98% isn't much(whynothugo.nl)
479 points | 313 commentspage 11
tiborsaas 15 hours ago|
It's almost as if context matters for random numbers. A 98% success rate for a parachute is criminal, but if I could achieve 98% of my goals, I couldn't be happier.
esafak 14 hours ago||
It depends on your requirements. The term that should have been mentioned is https://en.wikipedia.org/wiki/High_availability
cafebabbe 14 hours ago||
You can make it so those 2% are dealing with ugly -but functional- layouts

it that reduces development/maintenance cost by a lot, that's not a terrible deal.

EugeneOZ 15 hours ago||
If for 2% of users a webpage will not look as awesome as intended (it's not guaranteed that it will be broken), that's ok. It's not poisoning - it's a 98% chance of getting a top mark.
panny 16 hours ago||
I couldn't agree more. BTW, 98% of US users have JavaScript enabled in 2025.

https://www.mediawiki.org/wiki/No-JavaScript_notes

kardianos 16 hours ago|
100% of this will be self-inflicted no javascript and 0% of the people who I am targeting.

The Galaxy Brain isn't global usage, it is overlapping populations. Will any percentage of them care about any percentage of me?

Put another way, many people decided to effectively drop support for IE11. When my client has even a single client who still uses IE11, we don't drop support even when it is "bad to support it". But when that drops to zero, regardless of what anyone else is doing, then we can drop support for IE11.

high_na_euv 16 hours ago||
Depends on the context
devld 15 hours ago||
I thought this would be about AI slop.
shimman 8 hours ago||
Weird rant, unless they meant it as a anti-corporate screed against how openly hostile US technology has become to western democracies. Definitely didn't read as that way.
rvba 10 hours ago||
It feels as if OP independently invented the concept of six sigma.

Six sigma is a bit cultish, but overall the concept is quite clear - quality.

98% in a restaurant is horrible, because restaurants usually issue more than 100 meals per day. So 2% rate would mean a problem every day.

Although usually the distribution here would be different 98 good days and 2 bad where hundreds get food posioning..

MichaelRo 15 hours ago|
>> But a restaurant where clients don’t get of food poisoning 98% of time is getting people sick on a monthly (or even weekly) basis.

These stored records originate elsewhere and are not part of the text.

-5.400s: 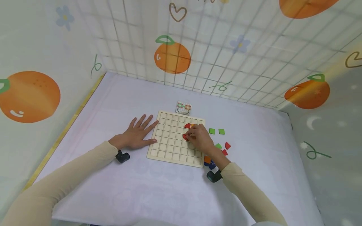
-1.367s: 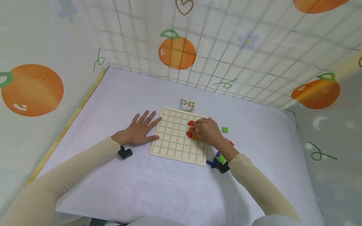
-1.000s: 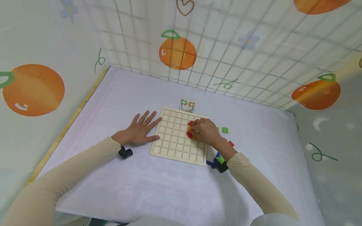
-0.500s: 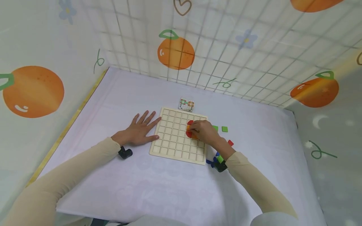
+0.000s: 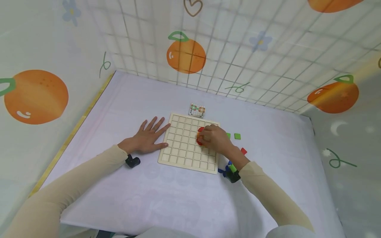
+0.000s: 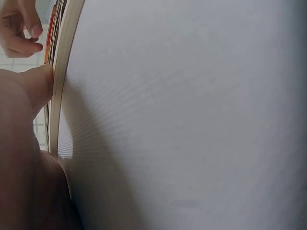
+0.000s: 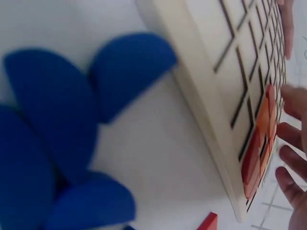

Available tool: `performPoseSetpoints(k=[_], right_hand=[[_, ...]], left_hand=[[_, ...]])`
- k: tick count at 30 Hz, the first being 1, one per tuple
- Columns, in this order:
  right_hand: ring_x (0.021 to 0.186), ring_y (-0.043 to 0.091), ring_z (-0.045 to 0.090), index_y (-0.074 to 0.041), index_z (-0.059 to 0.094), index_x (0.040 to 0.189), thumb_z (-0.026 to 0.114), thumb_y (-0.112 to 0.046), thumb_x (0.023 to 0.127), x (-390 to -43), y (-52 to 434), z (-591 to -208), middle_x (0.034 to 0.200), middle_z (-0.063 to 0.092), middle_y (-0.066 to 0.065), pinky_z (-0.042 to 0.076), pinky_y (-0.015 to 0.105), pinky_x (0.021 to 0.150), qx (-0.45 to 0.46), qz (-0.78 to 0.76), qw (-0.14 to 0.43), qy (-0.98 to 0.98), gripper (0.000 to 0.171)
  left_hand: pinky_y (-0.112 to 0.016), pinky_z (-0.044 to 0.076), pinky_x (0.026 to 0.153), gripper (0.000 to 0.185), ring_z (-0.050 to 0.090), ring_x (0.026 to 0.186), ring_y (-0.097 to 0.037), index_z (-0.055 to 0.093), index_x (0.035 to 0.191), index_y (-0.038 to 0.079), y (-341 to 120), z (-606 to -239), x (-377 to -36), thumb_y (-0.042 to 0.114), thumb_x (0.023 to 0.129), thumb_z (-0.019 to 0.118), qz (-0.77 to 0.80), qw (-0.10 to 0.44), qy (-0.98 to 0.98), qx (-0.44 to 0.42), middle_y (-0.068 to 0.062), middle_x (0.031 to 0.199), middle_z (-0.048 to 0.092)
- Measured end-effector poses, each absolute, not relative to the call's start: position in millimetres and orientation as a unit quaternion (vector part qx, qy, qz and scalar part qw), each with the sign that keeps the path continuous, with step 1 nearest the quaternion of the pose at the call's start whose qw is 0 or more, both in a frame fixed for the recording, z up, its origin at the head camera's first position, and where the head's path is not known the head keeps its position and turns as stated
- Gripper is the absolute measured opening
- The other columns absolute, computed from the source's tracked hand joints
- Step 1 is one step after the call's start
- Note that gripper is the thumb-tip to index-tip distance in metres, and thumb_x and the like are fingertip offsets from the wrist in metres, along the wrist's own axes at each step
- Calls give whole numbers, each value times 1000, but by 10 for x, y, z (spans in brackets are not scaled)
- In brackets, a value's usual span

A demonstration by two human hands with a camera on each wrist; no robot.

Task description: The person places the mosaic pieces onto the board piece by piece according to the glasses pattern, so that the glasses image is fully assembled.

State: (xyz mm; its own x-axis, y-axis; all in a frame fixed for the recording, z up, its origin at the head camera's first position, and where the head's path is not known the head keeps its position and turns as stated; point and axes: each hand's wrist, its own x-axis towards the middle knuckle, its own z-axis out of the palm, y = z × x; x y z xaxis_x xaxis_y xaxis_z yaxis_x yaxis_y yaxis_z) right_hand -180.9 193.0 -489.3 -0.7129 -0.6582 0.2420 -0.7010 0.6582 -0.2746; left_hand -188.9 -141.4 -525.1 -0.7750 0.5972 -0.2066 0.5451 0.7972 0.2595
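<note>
Resting palm down on the white cloth-covered table [image 5: 154, 195], the person's left hand [image 5: 146, 139] lies with fingers spread and straight, thumb tip and fingertips touching the left edge of the square pale wooden grid board [image 5: 181, 150], holding nothing. The right hand [image 5: 215, 138] lies over the board's upper right cells with fingers curled down onto the flat red and orange wooden pieces [image 5: 200, 138] set in those cells; whether the fingers pinch a piece or only press on it is hard to tell from the head view. In the right wrist view those pieces [image 7: 259, 143] sit in the grid with the fingertips [image 7: 290, 134] just beside them. Curved dark blue flat pieces [image 7: 57, 120] lie on the cloth against the board's near right corner. Two small green square tiles [image 5: 237, 136] and a small red piece [image 5: 243, 151] lie on the cloth right of the board. A small patterned card [image 5: 197, 110] stands just behind the board's far edge
</note>
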Motion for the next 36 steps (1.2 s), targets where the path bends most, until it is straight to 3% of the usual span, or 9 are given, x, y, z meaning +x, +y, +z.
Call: performPoseSetpoints(k=[4, 10, 14, 19, 31, 36], right_hand=[[85, 21, 49, -14, 80, 97, 82, -25, 83, -1785, 1928, -4949, 91, 64, 2, 44, 33, 71, 396, 160, 87, -900, 18], [83, 20, 45, -16, 80, 99, 82, -24, 83, -1760, 1952, -4923, 89, 61, 0, 40, 32, 69, 382, 153, 65, -909, 19], [96, 24, 50, -16, 79, 103, 81, -24, 84, -1749, 1956, -4913, 102, 66, 4, 45, 37, 79, 385, 133, 69, -911, 20], [106, 28, 46, -18, 75, 113, 76, -23, 88, -1726, 1957, -4917, 117, 62, 8, 40, 42, 85, 390, 91, 68, -914, 25], [106, 25, 45, -19, 73, 117, 73, -17, 89, -1618, 2000, -4900, 115, 60, 4, 40, 40, 83, 361, 117, 43, -924, 28], [102, 24, 47, -18, 75, 112, 77, -22, 87, -1429, 2107, -4865, 110, 62, 3, 41, 38, 81, 332, 118, 47, -935, 26]], left_hand=[[-57, -12, 112, 88, -21, 146, -30, -2, 159, 30, -1413, -5297, -1907, 78, 91, 25, 87, 144, 939, 300, -5, 163, -15], [-58, -13, 111, 88, -21, 146, -30, -3, 159, 30, -1404, -5306, -1921, 78, 91, 26, 90, 144, 937, 304, -6, 163, -16], [-57, -14, 111, 88, -22, 145, -29, -4, 159, 31, -1403, -5312, -1923, 79, 90, 24, 88, 144, 938, 303, -4, 163, -18], [-56, -16, 111, 88, -24, 145, -28, -5, 158, 31, -1409, -5311, -1918, 79, 90, 24, 97, 154, 938, 295, -3, 162, -18], [-57, -13, 112, 87, -21, 146, -29, -1, 159, 28, -1414, -5277, -1892, 76, 92, 29, 105, 147, 936, 302, -6, 163, -15], [-58, -11, 112, 87, -19, 146, -31, 1, 160, 27, -1416, -5261, -1891, 75, 93, 29, 95, 138, 938, 304, -8, 164, -12]])
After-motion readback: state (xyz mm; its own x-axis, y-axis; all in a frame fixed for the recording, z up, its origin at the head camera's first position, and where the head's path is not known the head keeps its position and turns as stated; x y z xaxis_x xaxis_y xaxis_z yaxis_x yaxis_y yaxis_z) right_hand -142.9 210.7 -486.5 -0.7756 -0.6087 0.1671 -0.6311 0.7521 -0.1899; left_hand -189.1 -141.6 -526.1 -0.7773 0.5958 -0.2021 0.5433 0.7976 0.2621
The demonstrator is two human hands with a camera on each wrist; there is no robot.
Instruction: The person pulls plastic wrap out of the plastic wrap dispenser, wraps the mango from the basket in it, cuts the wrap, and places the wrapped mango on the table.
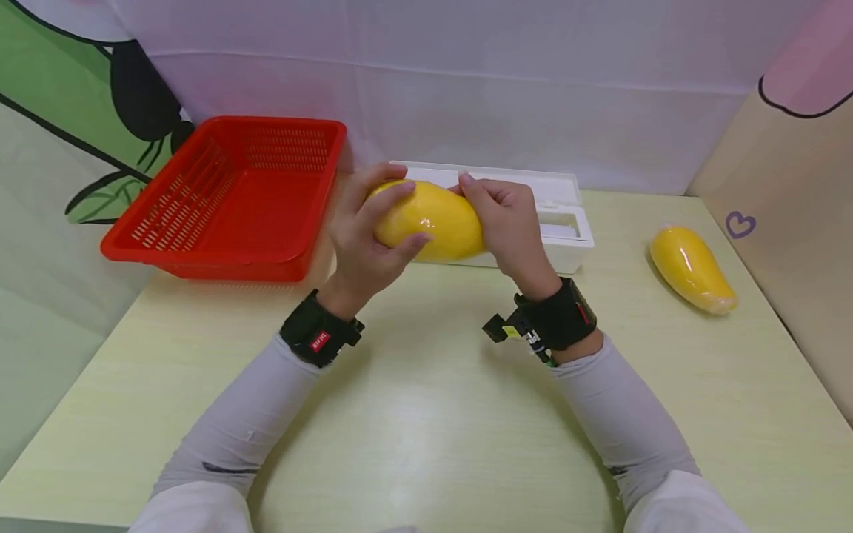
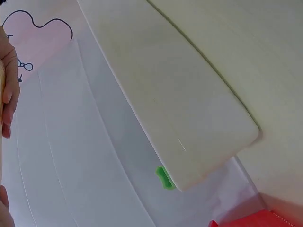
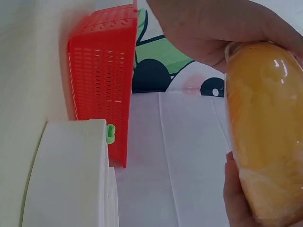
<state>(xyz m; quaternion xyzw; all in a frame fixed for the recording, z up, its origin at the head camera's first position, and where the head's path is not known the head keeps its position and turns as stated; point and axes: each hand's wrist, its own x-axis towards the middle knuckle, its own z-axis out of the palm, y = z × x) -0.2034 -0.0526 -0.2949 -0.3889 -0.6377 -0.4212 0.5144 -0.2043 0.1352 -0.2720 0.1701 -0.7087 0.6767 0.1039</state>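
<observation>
Above the table, both hands hold a yellow mango (image 1: 433,222) with shiny clear film round it. My left hand (image 1: 366,229) grips its left end, fingers over the top and thumb along the near side. The right hand (image 1: 509,218) has its fingers curled at the other end, thumb and forefinger pinched together; whether they hold film or fruit is hard to tell. In the right wrist view the wrapped mango (image 3: 265,127) shows wrinkled film at its lower part. Just behind the hands stands a long white cling film dispenser (image 1: 566,252), its lid raised.
A red slotted plastic basket (image 1: 266,215) stands at the back left. Another film-wrapped mango (image 1: 693,270) lies on the table (image 1: 413,414) at the right. A small green piece (image 3: 111,134) sits at the dispenser's edge. Cloth-like walls (image 1: 466,111) close off the back and sides.
</observation>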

Objectively, I think it's impossible to work in the food industry and avoid food poisoning 100% of the time. One of the reasons I never attempted several of my food industry business ideas. I'm certain they would be at least profitable enough to keep going, would be rather trivial to access EU subsidy money in the €50k, but the amount of regulations and inspections terrifies me. And I'm sure at some point, some salmonella or what else would slip through and don't wanna deal with the consequences.

Easier with programming computers since a "bug" won't make people expell waste simultaneously through both incoming and outgoing food orifices, like it happend to me last time I ordered sarmale from a local restaurant. Like in the food industry a "bug" is literally that.

TheCycoONE 14 hours ago|
I suppose in most industries, but in others a bug in a computer programming has more serious consequences.